Wavelength of a Tennis Ball at 0 Velocity

[Thejas15101998]

In the De Broglie equation : λ = h / (m v) what happens when the velocity of an object is zero? I see that we get ∞ wavelength . It is not making any sense to me. Could anyone please help me. Let's take the object to be a tennis ball say.

 

[Vanadium 50]

Why don't you put some numbers in. For v, uise one micron per century. That's pretty close to zero.

 

[Thejas15101998]

Why don't you put some numbers in. For v, uise one micron per century. That's pretty close to zero.

why not zero itself for velocity? What is the significance of infinite wavelength? what does it convey?

 

[Vanadium 50]

I was trying to teach you something, But never mind.

 

[vanhees71]

De Broglie's theory is outdated for about 91 years now. Why do you bother with it. The right place to start is non-relativistic quantum mechanics, which you can formulate as "wave mechanics" a la Schrödinger. Then think about the question, whether there is a state represented by a momentum eigenvector. Note that wave functions can only represent true states if they are square integrable, i.e., for which you can normalize the wave function such that
$$\langle \psi|\psi \rangle=\int_{\mathbb{R}^3} \mathrm{d}^3 \vec{x} |\psi(\vec{x})|^2=1.$$

 

[Demystifier]

In the De Broglie equation : λ = h / (m v) what happens when the velocity of an object is zero? I see that we get ∞ wavelength . It is not making any sense to me. Could anyone please help me. Let's take the object to be a tennis ball say.

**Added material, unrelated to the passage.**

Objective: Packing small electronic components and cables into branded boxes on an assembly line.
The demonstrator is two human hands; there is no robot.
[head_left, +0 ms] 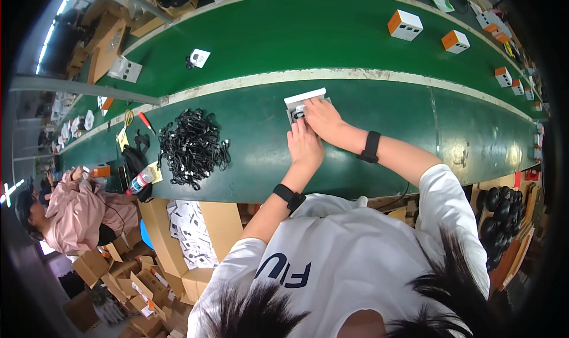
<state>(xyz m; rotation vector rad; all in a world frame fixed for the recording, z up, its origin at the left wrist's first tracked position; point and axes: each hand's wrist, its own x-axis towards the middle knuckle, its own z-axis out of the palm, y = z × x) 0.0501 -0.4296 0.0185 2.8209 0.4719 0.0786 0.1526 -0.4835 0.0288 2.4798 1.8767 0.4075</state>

The De Broglie relation makes sense only when combined with Heisenberg uncertainty principle. If velocity v is known with certainty (be it 0 or any other definite value), then position is totally unknown. The infinite wavelength (or any other well defined wavelength) expresses the fact that the particle can be found anywhere.

In a realistic situation the velocity is never known with absolute precision, and consequently the wavelength is also not known with absolute precision.